| Instructions to follow |
From the first line to the last, repeat the data exactly but leave out the pictures.

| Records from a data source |
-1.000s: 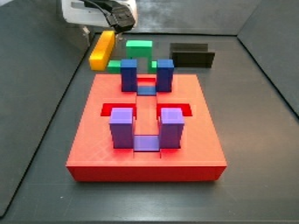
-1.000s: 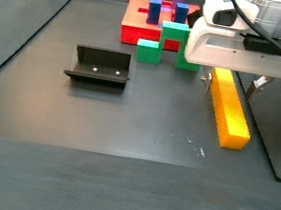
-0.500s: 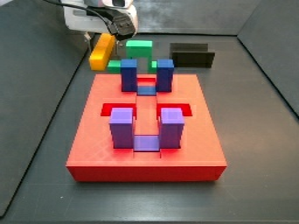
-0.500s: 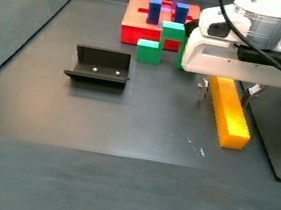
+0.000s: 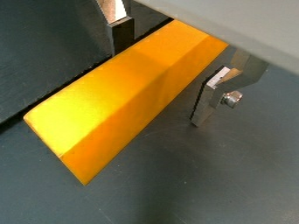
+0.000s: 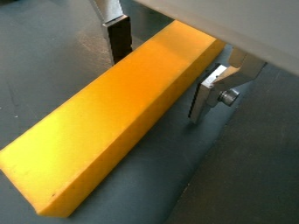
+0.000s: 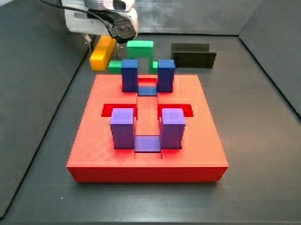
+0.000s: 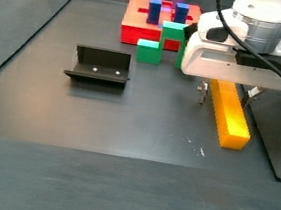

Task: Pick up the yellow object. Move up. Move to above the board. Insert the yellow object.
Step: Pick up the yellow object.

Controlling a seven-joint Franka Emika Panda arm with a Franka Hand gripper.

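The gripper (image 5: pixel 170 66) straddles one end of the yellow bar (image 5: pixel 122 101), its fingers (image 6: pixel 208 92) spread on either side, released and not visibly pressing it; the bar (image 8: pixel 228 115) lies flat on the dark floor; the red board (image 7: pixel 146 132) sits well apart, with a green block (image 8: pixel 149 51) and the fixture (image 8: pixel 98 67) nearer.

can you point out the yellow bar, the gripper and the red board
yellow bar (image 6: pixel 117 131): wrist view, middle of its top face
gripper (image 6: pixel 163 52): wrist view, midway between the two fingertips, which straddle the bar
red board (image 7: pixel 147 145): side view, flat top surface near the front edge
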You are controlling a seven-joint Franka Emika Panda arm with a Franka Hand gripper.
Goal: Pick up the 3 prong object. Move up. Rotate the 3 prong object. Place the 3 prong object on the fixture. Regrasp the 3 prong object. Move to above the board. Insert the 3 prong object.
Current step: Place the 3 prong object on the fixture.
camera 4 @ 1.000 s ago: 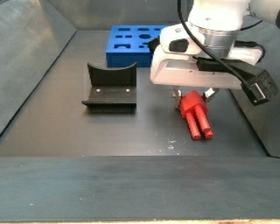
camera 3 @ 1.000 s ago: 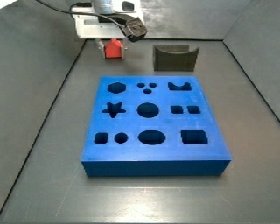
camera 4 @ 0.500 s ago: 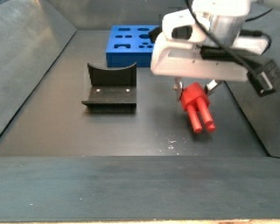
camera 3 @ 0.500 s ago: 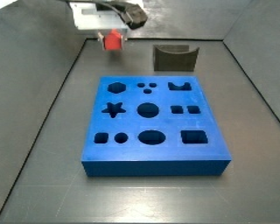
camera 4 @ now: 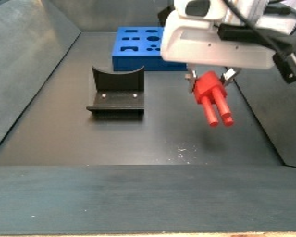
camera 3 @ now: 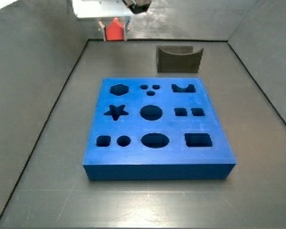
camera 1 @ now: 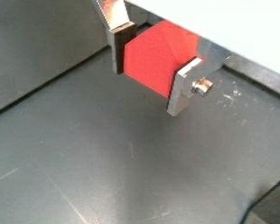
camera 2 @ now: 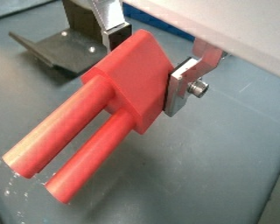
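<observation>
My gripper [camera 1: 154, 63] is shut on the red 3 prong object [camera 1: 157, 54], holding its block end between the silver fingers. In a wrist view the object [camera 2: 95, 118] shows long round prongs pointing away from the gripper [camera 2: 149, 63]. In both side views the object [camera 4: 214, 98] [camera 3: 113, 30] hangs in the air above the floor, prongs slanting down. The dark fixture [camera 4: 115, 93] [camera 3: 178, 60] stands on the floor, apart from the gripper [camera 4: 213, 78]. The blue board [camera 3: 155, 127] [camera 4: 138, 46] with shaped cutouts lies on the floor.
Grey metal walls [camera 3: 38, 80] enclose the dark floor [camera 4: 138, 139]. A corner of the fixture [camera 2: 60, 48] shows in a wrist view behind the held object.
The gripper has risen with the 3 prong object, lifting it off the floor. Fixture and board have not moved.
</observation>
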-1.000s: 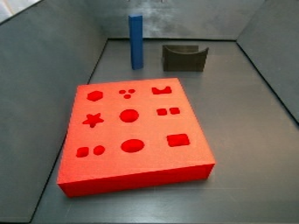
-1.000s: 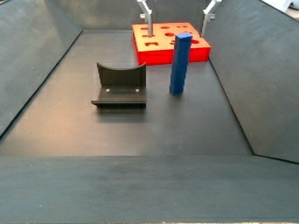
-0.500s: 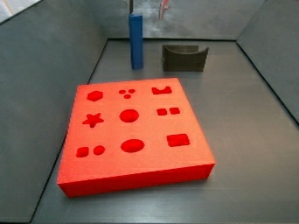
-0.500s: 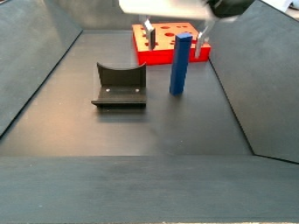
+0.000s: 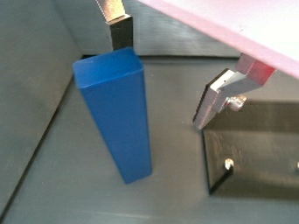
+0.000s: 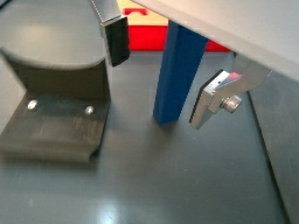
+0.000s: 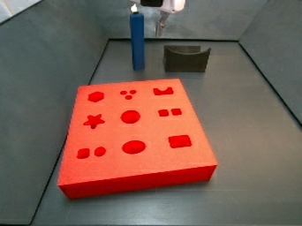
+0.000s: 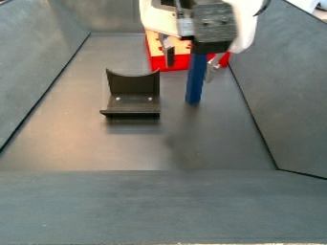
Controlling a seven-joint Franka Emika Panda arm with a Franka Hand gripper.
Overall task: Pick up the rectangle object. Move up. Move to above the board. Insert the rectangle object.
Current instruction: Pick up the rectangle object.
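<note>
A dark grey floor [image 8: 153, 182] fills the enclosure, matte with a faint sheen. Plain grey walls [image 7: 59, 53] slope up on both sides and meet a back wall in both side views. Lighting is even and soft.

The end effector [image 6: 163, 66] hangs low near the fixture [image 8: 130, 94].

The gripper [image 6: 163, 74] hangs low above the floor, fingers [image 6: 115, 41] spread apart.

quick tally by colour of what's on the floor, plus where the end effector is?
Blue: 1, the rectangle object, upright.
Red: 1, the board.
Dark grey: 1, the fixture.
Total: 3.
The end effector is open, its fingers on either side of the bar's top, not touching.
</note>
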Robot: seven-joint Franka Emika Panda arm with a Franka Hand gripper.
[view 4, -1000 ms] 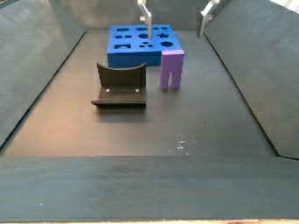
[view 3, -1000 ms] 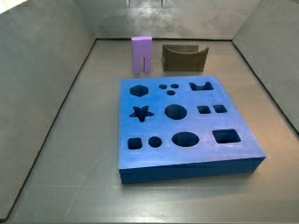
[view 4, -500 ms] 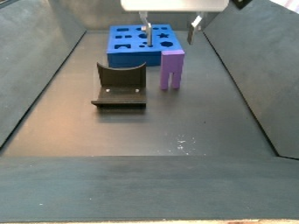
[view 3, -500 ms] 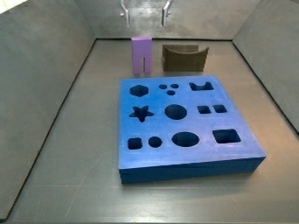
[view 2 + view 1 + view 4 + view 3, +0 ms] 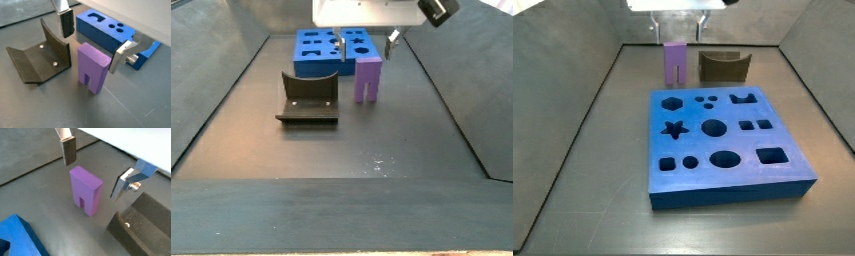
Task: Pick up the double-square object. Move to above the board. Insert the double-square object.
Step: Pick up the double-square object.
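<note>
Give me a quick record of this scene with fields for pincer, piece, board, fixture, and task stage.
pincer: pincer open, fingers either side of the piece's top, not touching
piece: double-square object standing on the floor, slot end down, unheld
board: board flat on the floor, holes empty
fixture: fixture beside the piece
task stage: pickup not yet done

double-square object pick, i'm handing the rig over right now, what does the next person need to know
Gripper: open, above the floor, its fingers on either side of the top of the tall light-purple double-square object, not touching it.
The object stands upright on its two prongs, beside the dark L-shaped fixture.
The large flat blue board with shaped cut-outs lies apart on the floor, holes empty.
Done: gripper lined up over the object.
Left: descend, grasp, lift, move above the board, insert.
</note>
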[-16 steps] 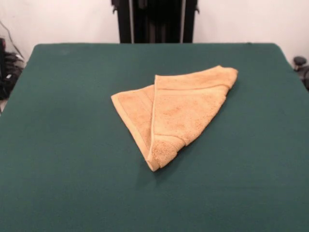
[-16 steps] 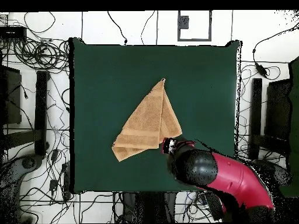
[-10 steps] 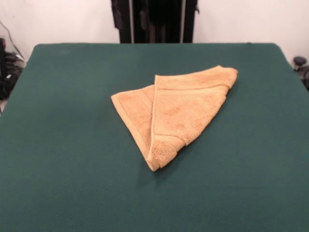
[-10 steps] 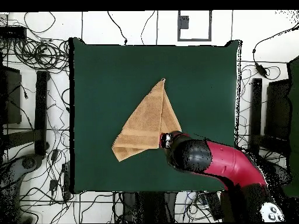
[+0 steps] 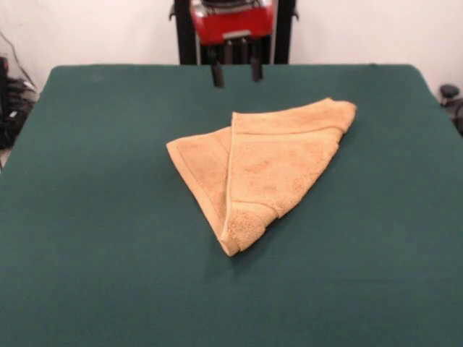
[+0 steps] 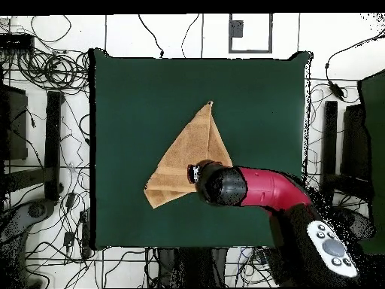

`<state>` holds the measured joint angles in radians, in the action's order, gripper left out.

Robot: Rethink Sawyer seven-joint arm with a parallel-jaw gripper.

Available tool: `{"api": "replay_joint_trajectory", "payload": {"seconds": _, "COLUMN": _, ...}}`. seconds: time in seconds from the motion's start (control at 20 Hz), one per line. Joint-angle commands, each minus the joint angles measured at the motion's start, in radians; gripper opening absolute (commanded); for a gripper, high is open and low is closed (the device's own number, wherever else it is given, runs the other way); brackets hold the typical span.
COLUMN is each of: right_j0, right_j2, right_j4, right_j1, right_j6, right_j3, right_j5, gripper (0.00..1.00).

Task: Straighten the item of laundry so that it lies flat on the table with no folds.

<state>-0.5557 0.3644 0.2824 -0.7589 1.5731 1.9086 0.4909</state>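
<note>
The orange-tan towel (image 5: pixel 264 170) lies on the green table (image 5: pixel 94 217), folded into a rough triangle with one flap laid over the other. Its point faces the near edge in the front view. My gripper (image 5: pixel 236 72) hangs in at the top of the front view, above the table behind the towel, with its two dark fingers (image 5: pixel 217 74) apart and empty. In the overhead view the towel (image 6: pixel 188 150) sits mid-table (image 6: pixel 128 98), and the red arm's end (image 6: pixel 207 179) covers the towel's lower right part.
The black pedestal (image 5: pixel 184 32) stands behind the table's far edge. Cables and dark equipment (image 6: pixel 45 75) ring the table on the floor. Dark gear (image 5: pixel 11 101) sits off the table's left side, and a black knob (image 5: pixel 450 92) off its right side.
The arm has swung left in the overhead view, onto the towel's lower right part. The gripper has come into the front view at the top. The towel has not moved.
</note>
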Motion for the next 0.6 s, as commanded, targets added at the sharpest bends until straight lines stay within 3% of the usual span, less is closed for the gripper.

| Expected answer |
-1.000s: 
-1.000s: 
-0.500s: 
-0.500s: 
+0.000s: 
+0.000s: 
+0.000s: 
+0.000s: 

Task: Pick up the yellow object. Move up. Move to above the board. Insert the yellow object.
Step: Pick up the yellow object.

Controlling a seven-joint Franka Emika Panda arm with a Franka Hand gripper.

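The gripper (image 5: pixel 170 66) straddles one end of the yellow bar (image 5: pixel 122 101), its fingers (image 6: pixel 208 92) spread on either side, released and not visibly pressing it; the bar (image 8: pixel 228 115) lies flat on the dark floor; the red board (image 7: pixel 146 132) sits well apart, with a green block (image 8: pixel 149 51) and the fixture (image 8: pixel 98 67) nearer.

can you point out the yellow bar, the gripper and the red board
yellow bar (image 6: pixel 117 131): wrist view, middle of its top face
gripper (image 6: pixel 163 52): wrist view, midway between the two fingertips, which straddle the bar
red board (image 7: pixel 147 145): side view, flat top surface near the front edge
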You are controlling a seven-joint Franka Emika Panda arm with a Franka Hand gripper.
Goal: Pick up the 3 prong object. Move up. Rotate the 3 prong object. Place the 3 prong object on the fixture. Regrasp the 3 prong object. Move to above the board. Insert the 3 prong object.
Current step: Place the 3 prong object on the fixture.
camera 4 @ 1.000 s ago: 
camera 3 @ 1.000 s ago: 
camera 4 @ 0.500 s ago: 
camera 3 @ 0.500 s ago: 
camera 4 @ now: 
camera 3 @ now: 
camera 1 @ now: 
camera 2 @ now: 
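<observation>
My gripper [camera 1: 154, 63] is shut on the red 3 prong object [camera 1: 157, 54], holding its block end between the silver fingers. In a wrist view the object [camera 2: 95, 118] shows long round prongs pointing away from the gripper [camera 2: 149, 63]. In both side views the object [camera 4: 214, 98] [camera 3: 113, 30] hangs in the air above the floor, prongs slanting down. The dark fixture [camera 4: 115, 93] [camera 3: 178, 60] stands on the floor, apart from the gripper [camera 4: 213, 78]. The blue board [camera 3: 155, 127] [camera 4: 138, 46] with shaped cutouts lies on the floor.
Grey metal walls [camera 3: 38, 80] enclose the dark floor [camera 4: 138, 139]. A corner of the fixture [camera 2: 60, 48] shows in a wrist view behind the held object.
The gripper has risen with the 3 prong object, lifting it off the floor. Fixture and board have not moved.
</observation>
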-1.000s: 
-1.000s: 
-0.500s: 
-0.500s: 
+0.000s: 
+0.000s: 
+0.000s: 
+0.000s: 
Controlling a seven-joint Franka Emika Panda arm with a Franka Hand gripper.
Overall task: Pick up the rectangle object. Move up. Move to above the board. Insert the rectangle object.
Current instruction: Pick up the rectangle object.
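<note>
A dark grey floor [image 8: 153, 182] fills the enclosure, matte with a faint sheen. Plain grey walls [image 7: 59, 53] slope up on both sides and meet a back wall in both side views. Lighting is even and soft.

The end effector [image 6: 163, 66] hangs low near the fixture [image 8: 130, 94].

The gripper [image 6: 163, 74] hangs low above the floor, fingers [image 6: 115, 41] spread apart.

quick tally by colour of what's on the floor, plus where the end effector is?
Blue: 1, the rectangle object, upright.
Red: 1, the board.
Dark grey: 1, the fixture.
Total: 3.
The end effector is open, its fingers on either side of the bar's top, not touching.
</note>
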Robot: seven-joint Franka Emika Panda arm with a Franka Hand gripper.
[view 4, -1000 ms] 
[view 3, -1000 ms] 
[view 4, -500 ms] 
[view 3, -500 ms] 
[view 2 + view 1 + view 4 + view 3, +0 ms] 
Task: Pick up the double-square object. Move to above the board. Insert the double-square object.
Step: Pick up the double-square object.
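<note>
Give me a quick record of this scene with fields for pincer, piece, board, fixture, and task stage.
pincer: pincer open, fingers either side of the piece's top, not touching
piece: double-square object standing on the floor, slot end down, unheld
board: board flat on the floor, holes empty
fixture: fixture beside the piece
task stage: pickup not yet done

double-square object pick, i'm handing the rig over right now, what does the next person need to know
Gripper: open, above the floor, its fingers on either side of the top of the tall light-purple double-square object, not touching it.
The object stands upright on its two prongs, beside the dark L-shaped fixture.
The large flat blue board with shaped cut-outs lies apart on the floor, holes empty.
Done: gripper lined up over the object.
Left: descend, grasp, lift, move above the board, insert.
</note>
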[-16 steps] 
[-16 steps] 
[-10 steps] 
[-10 steps] 
[+0 steps] 
[+0 steps] 

`<state>` holds the measured joint angles in radians, in the action's order, gripper left out.

Robot: Rethink Sawyer seven-joint arm with a parallel-jaw gripper.

Available tool: `{"api": "replay_joint_trajectory", "payload": {"seconds": _, "COLUMN": _, ...}}`. seconds: time in seconds from the motion's start (control at 20 Hz), one per line. Joint-angle commands, each minus the joint angles measured at the motion's start, in radians; gripper opening absolute (commanded); for a gripper, high is open and low is closed (the device's own number, wherever else it is given, runs the other way); brackets hold the typical span.
COLUMN is each of: right_j0, right_j2, right_j4, right_j1, right_j6, right_j3, right_j5, gripper (0.00..1.00).

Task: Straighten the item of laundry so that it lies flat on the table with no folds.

<state>-0.5557 0.3644 0.2824 -0.7589 1.5731 1.9086 0.4909</state>
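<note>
The orange-tan towel (image 5: pixel 264 170) lies on the green table (image 5: pixel 94 217), folded into a rough triangle with one flap laid over the other. Its point faces the near edge in the front view. My gripper (image 5: pixel 236 72) hangs in at the top of the front view, above the table behind the towel, with its two dark fingers (image 5: pixel 217 74) apart and empty. In the overhead view the towel (image 6: pixel 188 150) sits mid-table (image 6: pixel 128 98), and the red arm's end (image 6: pixel 207 179) covers the towel's lower right part.
The black pedestal (image 5: pixel 184 32) stands behind the table's far edge. Cables and dark equipment (image 6: pixel 45 75) ring the table on the floor. Dark gear (image 5: pixel 11 101) sits off the table's left side, and a black knob (image 5: pixel 450 92) off its right side.
The arm has swung left in the overhead view, onto the towel's lower right part. The gripper has come into the front view at the top. The towel has not moved.
</note>
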Motion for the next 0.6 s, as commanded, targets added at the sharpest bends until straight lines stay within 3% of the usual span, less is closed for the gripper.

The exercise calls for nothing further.